Un mitin postelectoral de Sonia y Madero.

Parecía una escena más de campaña. Acarreados, Banderitas, Pancartas, animadores de porras y vivas, consignas y mucho empeño por querer hacer ruido. Era la casa de campaña de Sonia Mendoza Díaz. Tres días después de las elecciones había un mitin de la candidata.

En el jardín de la casona de Montañas Rocallosas se fueron apretujando decenas de hombres, mujeres y niños que previamente habían descendido de un convoy de autobuses urbanos. Venían de cualquier lado, especialmente de Soledad de Graciano Sánchez.

Habían convocado a una rueda de prensa pero lo que hubo fue un mitin con carácter motivacional, algo así como un analgésico contra el dolor de cabeza provocado por el PREP.

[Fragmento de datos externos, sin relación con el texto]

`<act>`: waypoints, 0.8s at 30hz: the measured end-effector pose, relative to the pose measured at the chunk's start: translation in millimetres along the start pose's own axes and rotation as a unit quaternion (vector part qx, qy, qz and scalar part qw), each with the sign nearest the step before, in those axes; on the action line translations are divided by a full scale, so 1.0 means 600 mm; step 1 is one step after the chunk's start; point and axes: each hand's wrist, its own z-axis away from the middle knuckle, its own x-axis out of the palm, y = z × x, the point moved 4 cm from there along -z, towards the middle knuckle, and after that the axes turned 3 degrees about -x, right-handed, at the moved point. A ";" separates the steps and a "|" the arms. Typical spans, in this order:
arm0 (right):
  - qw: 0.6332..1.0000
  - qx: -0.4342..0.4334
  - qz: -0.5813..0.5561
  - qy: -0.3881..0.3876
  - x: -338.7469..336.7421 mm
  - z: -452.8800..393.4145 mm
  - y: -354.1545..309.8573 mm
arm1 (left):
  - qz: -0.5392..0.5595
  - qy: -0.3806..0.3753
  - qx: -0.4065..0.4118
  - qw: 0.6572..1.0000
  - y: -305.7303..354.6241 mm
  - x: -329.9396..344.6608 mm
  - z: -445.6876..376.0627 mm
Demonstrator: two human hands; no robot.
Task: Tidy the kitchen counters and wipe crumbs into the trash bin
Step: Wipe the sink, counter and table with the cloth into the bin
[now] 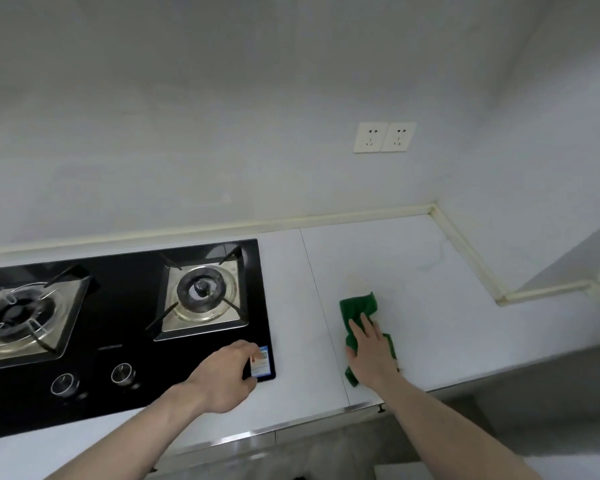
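Green cloth (357, 308): crumpled, lying on the white counter (447, 306) to the right of the hob, roughly midway between the counter's front edge and the back wall. One end of it sticks out beyond the fingertips toward the wall; another end shows below the heel of the hand, near the front edge.

Right hand (371, 351): palm down on top of the cloth, covering its middle. Fingers straight and slightly spread, pressing flat, not curled around the fabric. Forearm enters from lower right.

Left hand (227, 379): resting at the front right corner of the black glass gas hob (125, 327), partly on the glass, partly over the counter strip just beside it. Fingers loosely curled, tips at or near a small blue and white sticker (263, 362) on the hob corner; whether they touch or pinch it cannot be told. Nothing visibly held.

Hob: two burners, right burner (204, 293) and left burner (18, 315), each with a metal pan support. Two round control knobs (94, 379) along the front edge, left of the left hand.

Counter: a seam line runs front to back between hob and cloth. Cream sealing strip (465, 254) along the wall junction. Double wall socket (384, 137) on the wall above the cloth area. Crumbs: too small to make out.
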 end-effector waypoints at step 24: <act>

A las diez de la mañana, el jardín estaba prácticamente solo y filas de sillas esperaban quien las ocupara y decenas de botellas de agua esperaban quien las consumiera. De manera apresurada, clavaron en las paredes lonas con la imagen estilo photoshop de la candidata y Carlos Fernández Galván intentó despertar a los pocos presentes alentando porras para la que dijo, será nuestra gobernadora.

De súbito, ingresaron hordas de panistas al enorme patio que se llenó pronto y luego empezaron los gritos mitinescos del “Ya llegó, ya está aquí, Sonia gobernadora” o el desfasado “vamos a ganar” o el infaltable “pueblo unido jamás será vencido”. Daba la impresión de que nadie les dijo que la campaña se acabó precisamente hace una semana.

Sin decir agua va empezaron a corear el lopezobradorista “voto por voto y casilla por casilla”, adujeron que hubo fraude electoral y acabaron el “sí se puede” y “vamos a ganar”.

Con mesiánica actitud, Gustavo Madero, el líder nacional del PAN anunció que habría una marcha y el mitin se deshizo para integrar una marcha de la que a su paso al CEEPAC salieron insultos sin parangón para la autoridad electoral y, naturalmente, para el PRI.

Luego se un rato de caminar, la rosada piel de Madero y Creel escurría a chorros el sudor y como quien llega a liberar de las cadenas al esclavo, se apersonaron a las puertas del edificio del CEEPAC do0nde de manera imperturbable les dijeron que no pasarían.

Eso enardeció al máximo a las hordas panistas que amenazaron con “mandar a la chingada la puerta porque vamos a pasar”. La lenguaraz actitud de un grupo de panistas del grupo del autodenominado “famyto”, estaban dispuestas a “mandar a la chingada a quien haya que mandar”. Explotaban en mentadas de madre a quien se les pusiera enfrente o a quien primero se le viniera a la mente, puesto que muy politizadas no se veían sino más bien montaraces.

Total, que les dieron el pase a los dirigentes y a la candidata, eran siete. Los llevaron al salón que fue sala de prensa el día de las elecciones y hasta ahí llegaron los reporteros o los que si lograron entrar sin pasar antes por las agresiones e insultos de los policías.

Los panistas esperaban a los consejeros y se vieron rodeados de periodistas, entonces, el senador Héctor Larios regañó impúdicamente al director jurídico del PAN por haber permitido que la reunión fuera atestiguada por la prensa.

El panista logró que los periodistas desalojaran el lugar y luego los pasaron a otro salón donde, en privado, dialogaron con Laura Elena Fonseca y un grupo de consejeros.

Después de unos minutos, todo se acabó: Gustavo Madero quería la foto de la consejera recibiendo su “pliego petitorio” y anunció de manera profesoral que esto no se acaba hasta que se acaba, que “todavía estamos en tiempos extras” y que el PAN todavía le puede dar vuelta a los resultados.

Los panistas algo sonrientes como quien siente que ha cumplido el deber, se empezaron a retirar, mientras que Laura Elena Fonseca aseguraba a los reporteros que podía asegurar que no hubo forma de hacer fraude.

Es decir, escuchó a los panistas, les firmó un papel y los saludó, pero los números de la elección, esos no van a cambiar.

Este jueves habrán concluido los conteos distritales y entonces, en el PAN no tendrán de otra más que irse a los tribunales, lo cual no es gran cosa, pues el blanquiazul perdió las elecciones desde antes de que éstas iniciaran.

¿Recuerdan a Octavio, a Zapata y a todos los demás?